ChatGPT alternative for business: when to upgrade from raw LLM
Build vs buy vs subscribe to managed agents. A buyer's framework for moving past ChatGPT seats once your team is serious about AI.
The trade-offs here matter more than the headline. Treat this as a framework, not a verdict. The right call depends on your stage, your team's existing capacity, and how much of this work touches your actual product moat. Re-evaluate annually — the underlying economics shift quickly as model capability and managed service pricing both improve.
Why ChatGPT seats stop scaling
ChatGPT seats are perfect for the first 1–30 people in a company. Cheap, simple, no IT involvement. Then three problems appear: quality variance (some employees use it well, most do not), compliance risk (no audit trail of what got sent to OpenAI), and capability ceiling (raw LLM cannot do multi-step structured work like reconciling a month or running outbound).
Once any of those three problems matters more than the seat cost, you need to upgrade.
Path 1: ChatGPT Enterprise / Claude Team
Fastest upgrade. Adds SSO, admin controls, no-training guarantees, audit logs. Roughly €50–€100/user/month. Solves the compliance risk problem and partially the quality variance (admins can share prompt libraries).
Does not solve the capability ceiling. The LLM is still a chat interface. Multi-step structured work — reconciliation, outbound, content production — still depends on each employee remembering to use the right prompt at the right time.
Path 2: build custom agents in-house
Hire 1–2 ML engineers, build agents that automate specific workflows (content pipeline, support triage, sales follow-up). Solves the capability ceiling. Cost: €180k+/year for the team, plus €30–60k for tooling and infrastructure.
Works if AI capability is your product or you have unique data that gives a tuned model a moat. Build vs managed AI agents covers when this is the right call. For most teams, the math is unfavourable.
Path 3: subscribe to managed AI agent teams
Subscribe to vendors who own the agents, operate them and deliver outcomes. Cost: €1,500–€6,000/month per team. Solves capability ceiling without engineering cost. Solves compliance through the vendor's data residency and zero-training agreements.
Right fit for teams that want AI capability for ops, marketing, sales, books — i.e. work that supports the business but is not the business itself. Our six AI agents teams are an example.

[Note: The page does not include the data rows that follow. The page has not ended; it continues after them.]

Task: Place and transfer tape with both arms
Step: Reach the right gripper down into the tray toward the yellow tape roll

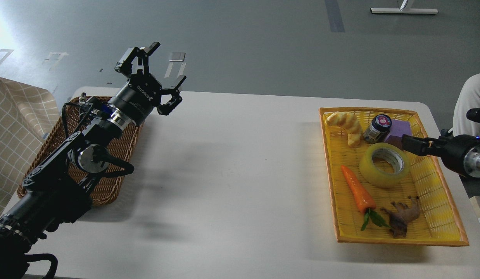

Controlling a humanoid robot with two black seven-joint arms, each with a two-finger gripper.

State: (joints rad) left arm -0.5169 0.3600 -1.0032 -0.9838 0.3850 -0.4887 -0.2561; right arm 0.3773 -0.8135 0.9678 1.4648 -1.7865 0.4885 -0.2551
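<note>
The tape point(385, 164) is lying flat, hole up, just inward of the right gripper point(406, 143), whose fingers' state I cannot tell, while the left gripper point(156, 73) is hanging splayed far off.

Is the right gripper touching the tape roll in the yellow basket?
Cannot tell. In the head view the right gripper ends right at the upper right rim of the tape roll, with no plain gap or contact visible.

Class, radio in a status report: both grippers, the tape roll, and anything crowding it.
Left gripper open, raised over brown wicker basket. Right gripper beside translucent yellowish tape roll, closure unclear. Roll flat in yellow tray; dark jar, purple block close behind.
</note>
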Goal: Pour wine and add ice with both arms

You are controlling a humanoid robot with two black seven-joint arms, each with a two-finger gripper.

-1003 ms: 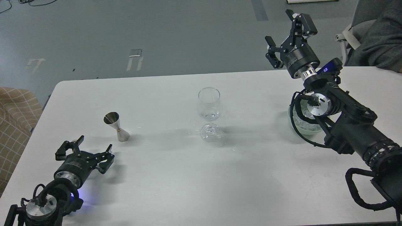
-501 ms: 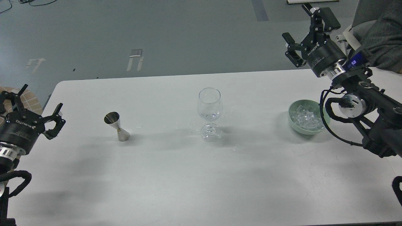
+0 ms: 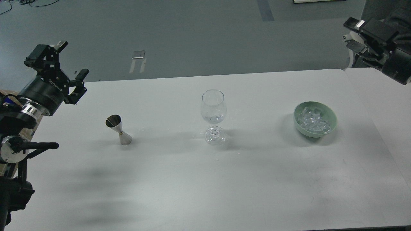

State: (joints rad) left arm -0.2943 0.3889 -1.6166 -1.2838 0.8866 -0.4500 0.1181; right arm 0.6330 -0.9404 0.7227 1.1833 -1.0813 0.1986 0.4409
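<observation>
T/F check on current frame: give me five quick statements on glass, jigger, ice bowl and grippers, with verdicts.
1. The wineglass stands upright on the table. True.
2. The ice sits in a green bowl. True.
3. The jigger lies on its side. False: it stands upright.
4. The left gripper holds the jigger. False: it is open, empty, up and away from it.
5. The right gripper is over the bowl. False: it is off near the top right corner.
</observation>
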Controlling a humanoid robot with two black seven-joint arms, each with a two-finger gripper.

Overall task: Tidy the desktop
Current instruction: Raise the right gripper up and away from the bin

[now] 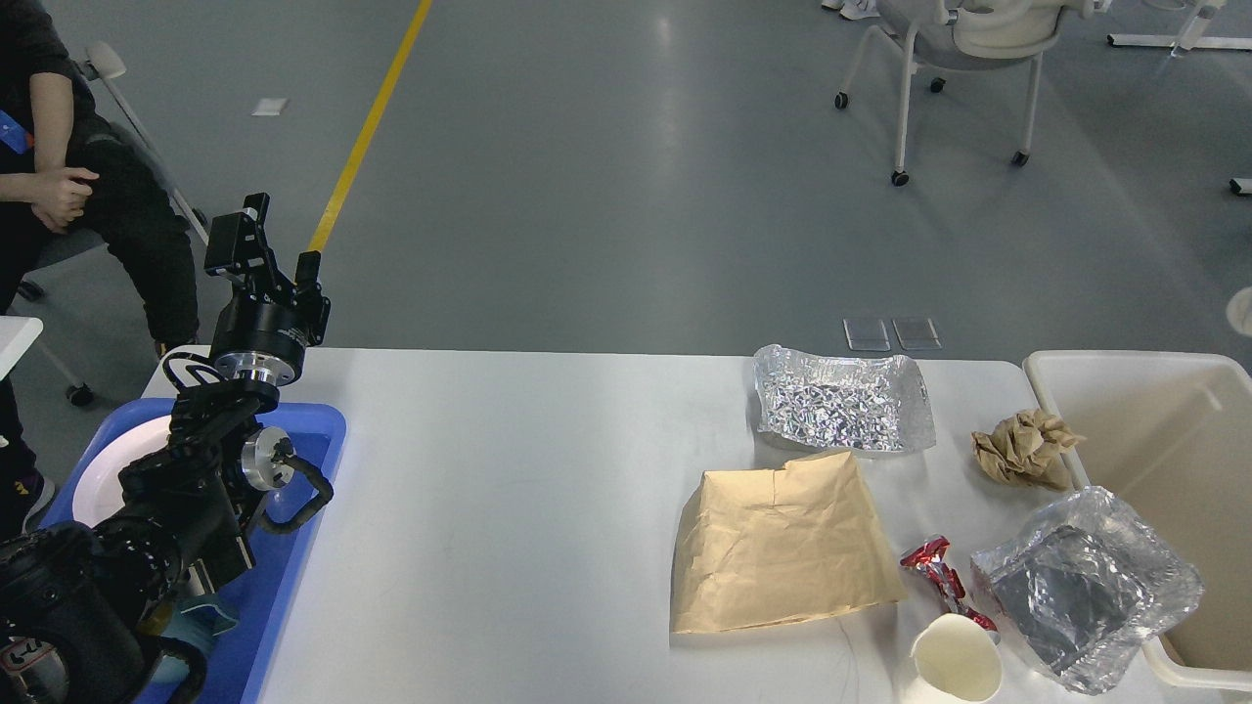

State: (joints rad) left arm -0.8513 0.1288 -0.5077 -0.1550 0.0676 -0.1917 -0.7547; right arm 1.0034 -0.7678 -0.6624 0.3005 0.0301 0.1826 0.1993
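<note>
The white desktop [509,489] holds litter on its right half: a flat brown paper bag [782,548], a crinkled foil sheet [841,401], a crumpled brown paper ball [1022,448], a red wrapper [939,572], a white paper cup [957,665] at the front edge, and a foil container [1086,587] resting partly on the bin rim. My left gripper [269,244] is raised above the table's far left corner, open and empty. My right gripper is out of view.
A cream bin [1164,460] stands at the table's right end. A blue tray [293,548] with a white plate [98,489] sits at the left under my left arm. A person sits at far left. A chair stands beyond the table.
</note>
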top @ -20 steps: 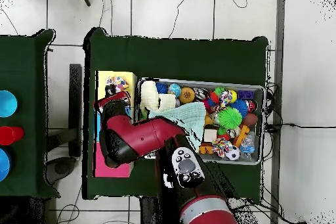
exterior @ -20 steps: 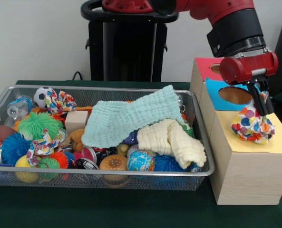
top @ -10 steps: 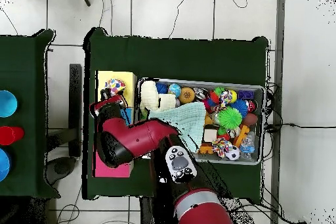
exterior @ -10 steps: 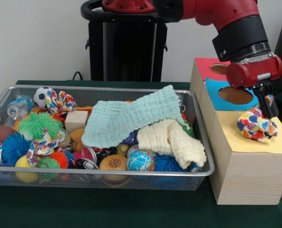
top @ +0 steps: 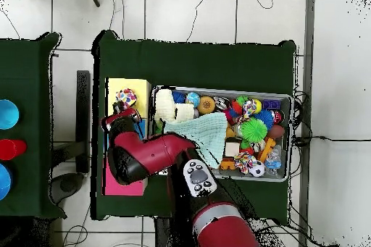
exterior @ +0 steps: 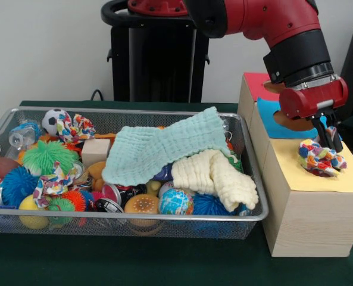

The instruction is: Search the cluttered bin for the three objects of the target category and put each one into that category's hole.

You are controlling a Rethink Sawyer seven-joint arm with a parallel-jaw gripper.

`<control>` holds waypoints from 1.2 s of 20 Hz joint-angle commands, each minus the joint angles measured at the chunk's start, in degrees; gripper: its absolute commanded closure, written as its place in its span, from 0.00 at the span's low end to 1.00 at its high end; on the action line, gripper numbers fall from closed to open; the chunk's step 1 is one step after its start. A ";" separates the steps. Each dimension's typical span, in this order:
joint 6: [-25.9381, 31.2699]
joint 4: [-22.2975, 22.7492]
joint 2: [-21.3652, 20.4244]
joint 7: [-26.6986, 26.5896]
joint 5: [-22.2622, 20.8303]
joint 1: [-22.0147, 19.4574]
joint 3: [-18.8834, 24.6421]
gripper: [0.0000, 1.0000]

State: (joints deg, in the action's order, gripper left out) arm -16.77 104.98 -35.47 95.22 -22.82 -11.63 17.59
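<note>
Gripper (exterior: 329, 136) hangs over the wooden box (exterior: 310, 220), dark fingers (exterior: 334, 138) pointing down just behind the patchwork cloth ball (exterior: 321, 158). Fingertips sit at the ball's top edge; cannot tell whether they pinch it or stand parted, nor whether they touch it at all. Ball sits low on the yellow panel (exterior: 349, 179), seemingly sunk partway into that panel's hole. Blue panel (exterior: 270, 122) with its round hole lies behind, mostly under the red wrist; red panel (exterior: 256, 83) farthest back.

Overhead: ball (top: 126, 98) shows on the yellow end of the box (top: 109, 88), arm (top: 145, 158) crossing the rest of the box.

Wire bin (exterior: 164, 224) beside the box on the green surface (exterior: 134, 262). Mint cloth (exterior: 164, 149) draped across the middle, cream cloth (exterior: 215, 176) below it toward the box side. Two more patchwork cloth pieces in the bin: one (exterior: 75, 127) near the back beside a small soccer ball (exterior: 54, 118), one (exterior: 52, 182) toward the front by a green spiky ball (exterior: 42, 156). Also a blue spiky ball (exterior: 15, 185), wooden block (exterior: 96, 152), globe ball (exterior: 176, 202), burger toy (exterior: 141, 205).
</note>
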 commanded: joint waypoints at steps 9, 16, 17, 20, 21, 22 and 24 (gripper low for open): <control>-2.34 1.21 5.00 12.55 0.80 -3.51 3.68 1.00; -3.45 1.33 5.09 12.90 1.18 -3.49 3.71 1.00; -3.62 1.29 5.08 12.93 1.22 -3.47 3.66 1.00; -3.73 1.25 5.15 12.99 1.32 -3.54 3.65 1.00; -3.82 1.33 5.17 13.03 1.40 -3.50 3.55 1.00; -3.74 1.36 5.24 13.13 1.60 -3.50 3.46 1.00; -3.65 1.37 5.18 13.06 1.69 -3.42 3.32 1.00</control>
State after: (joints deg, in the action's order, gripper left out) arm -18.57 105.16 -33.98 95.23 -22.87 -13.12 18.82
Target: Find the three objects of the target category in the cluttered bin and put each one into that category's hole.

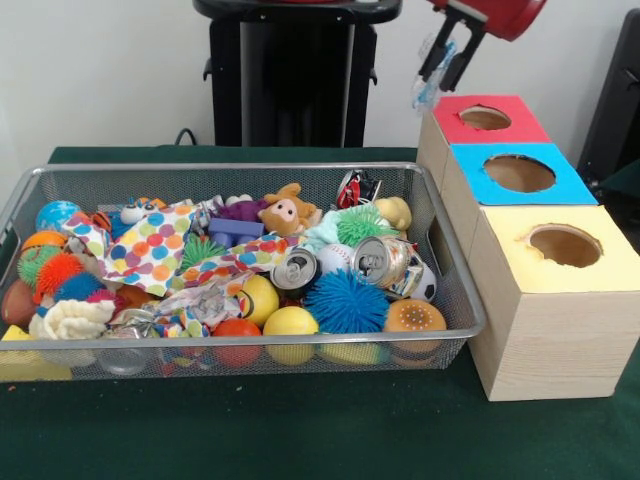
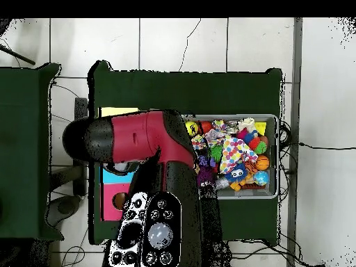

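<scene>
A plain pale wall [image 1: 110,70] is seen behind a counter [image 1: 300,430] covered in dark green cloth. From above, a floor [image 2: 208,42] of large pale tiles with dark joints is shown, and a second green-covered table [image 2: 24,149] stands beside the counter.

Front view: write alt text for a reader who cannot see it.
A wire mesh bin crammed with balls, crushed cans and toys sits beside three boxes with round holes, topped red, blue and yellow. The tool hangs above the red one.
</scene>
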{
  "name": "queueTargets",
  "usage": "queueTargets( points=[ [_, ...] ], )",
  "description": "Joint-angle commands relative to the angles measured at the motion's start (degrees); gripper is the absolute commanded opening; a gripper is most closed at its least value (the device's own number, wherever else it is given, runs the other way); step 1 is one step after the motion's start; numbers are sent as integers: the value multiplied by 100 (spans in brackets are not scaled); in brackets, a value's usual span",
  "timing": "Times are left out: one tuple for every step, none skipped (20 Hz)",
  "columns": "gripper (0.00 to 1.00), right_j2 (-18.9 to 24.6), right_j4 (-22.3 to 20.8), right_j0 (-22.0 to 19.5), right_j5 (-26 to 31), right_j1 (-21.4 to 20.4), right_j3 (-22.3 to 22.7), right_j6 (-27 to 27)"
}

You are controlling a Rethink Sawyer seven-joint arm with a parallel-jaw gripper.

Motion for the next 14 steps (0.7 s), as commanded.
queueTargets(
  points=[
    [0, 396, -190, 163, 748, 355, -316, -79],
    [0, 389, -185, 177, 771, 373, -345, -68],
    [0, 389, -185, 187, 780, 386, -367, -80],
    [0, 376, -180, 204, 804, 395, -388, -61],
    [0, 382, -168, 208, 807, 399, -401, -81],
    [0, 375, -145, 219, 829, 394, -410, -57],
    [0, 382, -133, 223, 850, 397, -422, -82],
    [0, 369, -141, 243, 852, 407, -452, -68],
    [0, 363, -141, 261, 872, 408, -462, -64],
    [0, 353, -142, 280, 878, 422, -481, -37],
    [0, 343, -142, 299, 884, 436, -501, -11],
    [0, 345, -124, 307, 868, 459, -514, 27],
    [0, 342, -112, 320, 821, 469, -491, 63],
    [0, 339, -100, 334, 773, 478, -467, 99]
  ],
)
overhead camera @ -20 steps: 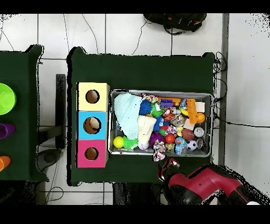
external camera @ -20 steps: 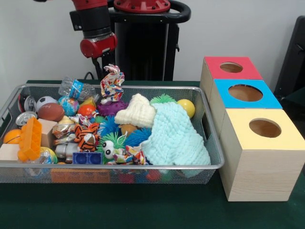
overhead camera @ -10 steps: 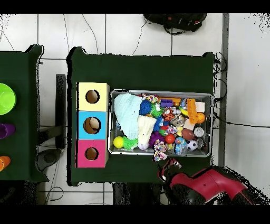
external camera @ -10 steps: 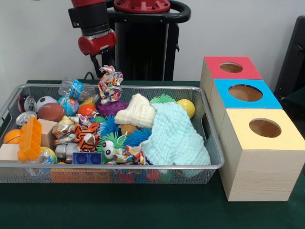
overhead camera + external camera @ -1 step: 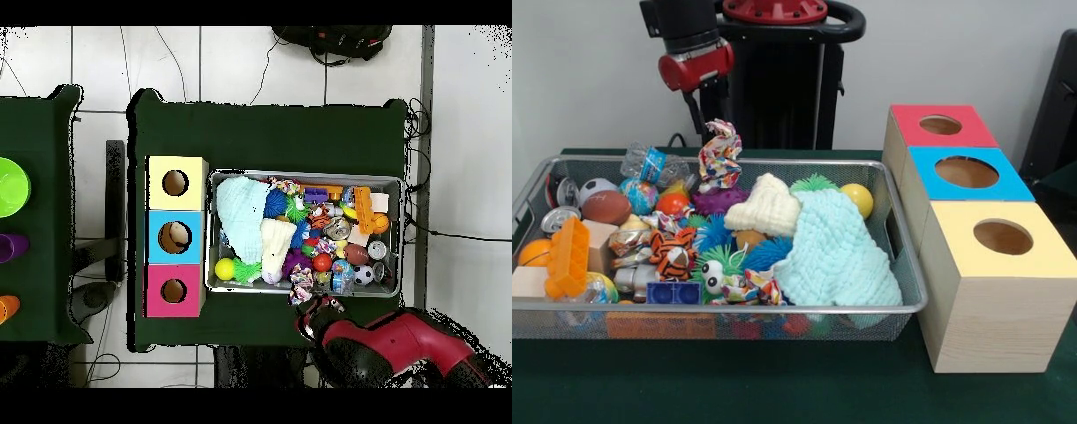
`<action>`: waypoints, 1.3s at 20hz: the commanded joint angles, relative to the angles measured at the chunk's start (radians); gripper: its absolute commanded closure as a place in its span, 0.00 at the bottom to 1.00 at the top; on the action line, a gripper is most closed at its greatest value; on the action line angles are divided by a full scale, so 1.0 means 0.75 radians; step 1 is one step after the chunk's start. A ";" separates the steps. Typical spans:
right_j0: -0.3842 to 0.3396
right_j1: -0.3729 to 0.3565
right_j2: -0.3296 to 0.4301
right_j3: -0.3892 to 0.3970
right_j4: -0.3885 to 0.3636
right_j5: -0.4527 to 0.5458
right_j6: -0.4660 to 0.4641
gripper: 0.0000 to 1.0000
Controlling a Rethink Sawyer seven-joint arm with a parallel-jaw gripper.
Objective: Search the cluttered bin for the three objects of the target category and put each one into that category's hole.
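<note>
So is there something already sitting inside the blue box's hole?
Yes, the overhead view shows a pale object inside the hole of the blue box, while the holes of the yellow box and pink box look dark.

You see one wire mesh bin (image 5: 530, 199) and three wooden boxes, each with one round hole: one red-topped box (image 5: 942, 125), one blue-topped box (image 5: 967, 172) and one yellow-topped box (image 5: 1000, 238). In the bin you can count two knitted cloths, one cream (image 5: 765, 207) and one pale blue (image 5: 836, 252), one yellow ball (image 5: 858, 198), one small football (image 5: 606, 208), one soccer ball (image 5: 595, 187) and one orange plastic block (image 5: 568, 257).
</note>
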 commanded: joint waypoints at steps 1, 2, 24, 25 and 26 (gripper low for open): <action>0.138 -0.061 0.098 -0.067 0.083 0.126 -0.180 0.00; 0.162 -0.057 0.080 -0.076 0.071 0.105 -0.142 0.00; 0.209 -0.201 0.088 -0.061 0.396 0.129 -0.087 0.00; 0.200 -0.195 0.095 -0.065 0.417 0.149 -0.109 0.00; 0.184 -0.193 0.111 -0.081 0.440 0.172 -0.139 0.00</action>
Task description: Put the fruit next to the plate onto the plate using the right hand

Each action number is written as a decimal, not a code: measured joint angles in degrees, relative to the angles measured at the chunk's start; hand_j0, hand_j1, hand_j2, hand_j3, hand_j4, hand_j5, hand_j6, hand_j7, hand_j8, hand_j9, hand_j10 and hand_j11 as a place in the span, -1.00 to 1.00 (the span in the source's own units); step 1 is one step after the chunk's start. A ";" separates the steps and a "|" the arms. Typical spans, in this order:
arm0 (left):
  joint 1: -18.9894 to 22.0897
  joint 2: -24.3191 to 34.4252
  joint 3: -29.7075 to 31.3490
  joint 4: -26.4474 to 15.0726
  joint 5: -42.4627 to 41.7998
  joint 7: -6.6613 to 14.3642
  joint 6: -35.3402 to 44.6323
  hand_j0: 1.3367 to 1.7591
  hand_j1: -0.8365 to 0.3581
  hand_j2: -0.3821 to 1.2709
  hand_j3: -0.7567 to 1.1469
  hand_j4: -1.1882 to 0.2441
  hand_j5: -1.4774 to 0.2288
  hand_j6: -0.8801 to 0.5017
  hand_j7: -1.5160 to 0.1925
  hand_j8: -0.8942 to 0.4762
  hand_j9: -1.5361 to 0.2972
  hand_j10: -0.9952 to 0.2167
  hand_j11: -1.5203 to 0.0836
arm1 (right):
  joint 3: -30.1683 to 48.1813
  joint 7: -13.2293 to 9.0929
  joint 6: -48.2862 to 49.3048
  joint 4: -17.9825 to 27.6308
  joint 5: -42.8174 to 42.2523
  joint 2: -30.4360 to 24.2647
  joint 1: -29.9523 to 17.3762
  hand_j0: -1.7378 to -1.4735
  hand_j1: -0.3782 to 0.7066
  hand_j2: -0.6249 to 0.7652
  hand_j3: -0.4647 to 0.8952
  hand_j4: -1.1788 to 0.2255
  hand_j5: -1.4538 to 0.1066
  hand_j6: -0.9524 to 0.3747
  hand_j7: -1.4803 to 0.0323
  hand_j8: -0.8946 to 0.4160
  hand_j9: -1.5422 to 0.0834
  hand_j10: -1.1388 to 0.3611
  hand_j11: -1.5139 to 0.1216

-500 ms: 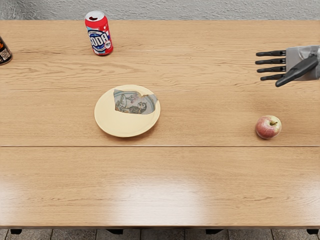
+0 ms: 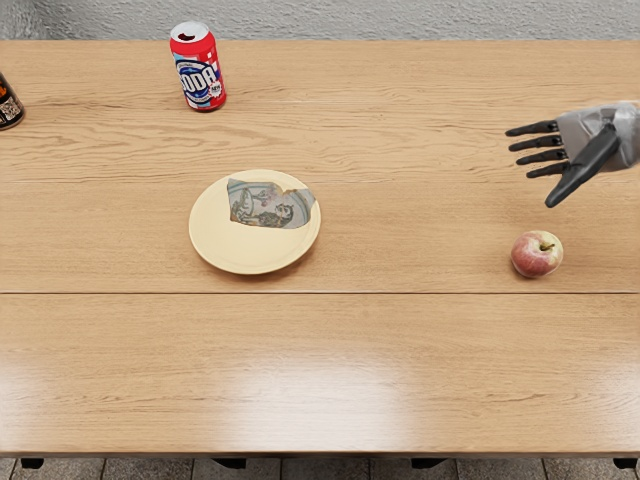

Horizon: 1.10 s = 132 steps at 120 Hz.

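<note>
A red-and-yellow apple sits on the wooden table at the right. The cream plate, with a printed picture on its far half, lies well to the apple's left near the table's middle. My right hand comes in from the right edge and hovers above and slightly right of the apple, apart from it. Its dark fingers are spread, pointing left, with the thumb angled down toward the apple, and it holds nothing. The left arm does not show.
A red soda can stands at the back left. A dark bottle is cut off by the left edge. A seam crosses the table just below the plate and apple.
My right hand has dropped a little lower toward the apple and tilted, its thumb swinging downward. The apple and the plate have not moved.
</note>
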 joint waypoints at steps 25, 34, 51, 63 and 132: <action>0.00 0.00 0.02 0.05 0.00 0.00 -0.01 0.52 0.97 -0.54 -0.21 0.65 0.72 0.26 0.76 0.29 0.66 0.63 0.88 | -6.98 0.00 -0.01 8.30 -14.33 3.16 2.75 -0.40 -0.95 -0.10 -0.32 0.68 0.86 0.43 0.96 0.36 0.90 0.52 0.85; 0.00 0.00 0.03 0.06 0.00 0.00 0.00 0.52 0.97 -0.54 -0.21 0.65 0.72 0.26 0.76 0.29 0.66 0.63 0.88 | -10.25 0.00 -0.90 9.56 -17.45 3.90 4.37 -0.40 -0.95 -0.10 -0.32 0.68 0.86 0.43 0.96 0.36 0.90 0.52 0.85; 0.00 0.00 0.02 0.04 0.00 0.00 0.00 0.52 0.97 -0.54 -0.21 0.65 0.72 0.26 0.76 0.29 0.66 0.63 0.88 | -12.96 0.00 -6.52 13.65 -23.72 4.15 7.38 -0.40 -0.95 -0.10 -0.32 0.68 0.86 0.43 0.96 0.36 0.90 0.52 0.85; 0.00 0.00 0.01 0.05 0.00 0.00 0.01 0.52 0.97 -0.54 -0.21 0.65 0.72 0.26 0.76 0.29 0.66 0.63 0.88 | -13.55 0.00 -8.37 15.46 -26.81 3.66 8.98 -0.40 -0.95 -0.10 -0.32 0.67 0.86 0.43 0.96 0.36 0.90 0.52 0.85; 0.00 0.00 0.01 0.02 0.00 0.00 0.02 0.52 0.97 -0.54 -0.21 0.65 0.72 0.26 0.76 0.29 0.66 0.63 0.88 | -13.20 0.00 -25.64 36.81 -42.57 -6.26 3.39 -0.40 -0.93 -0.10 -0.32 0.66 0.84 0.41 0.94 0.34 0.88 0.50 0.83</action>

How to choose between the three paths
If your problem is mainly compliance and admin: Enterprise LLM. Cheapest upgrade, fast to deploy, no behaviour change required of your team.
If your problem is the capability ceiling and AI is part of your product: build. Hire the team, own the agents.
If your problem is the capability ceiling but AI supports work that is not your product: subscribe. Outsource the engineering, keep the outcome, redirect your scarce engineering time to your actual product.
Common mid-market pattern
Most companies between 30–300 people end up running Enterprise LLM seats + 2-3 managed AI agent subscriptions. Enterprise LLM handles the day-to-day chat needs. Managed teams handle the structured recurring work. Pure in-house build is rare unless the company is AI-first as a product.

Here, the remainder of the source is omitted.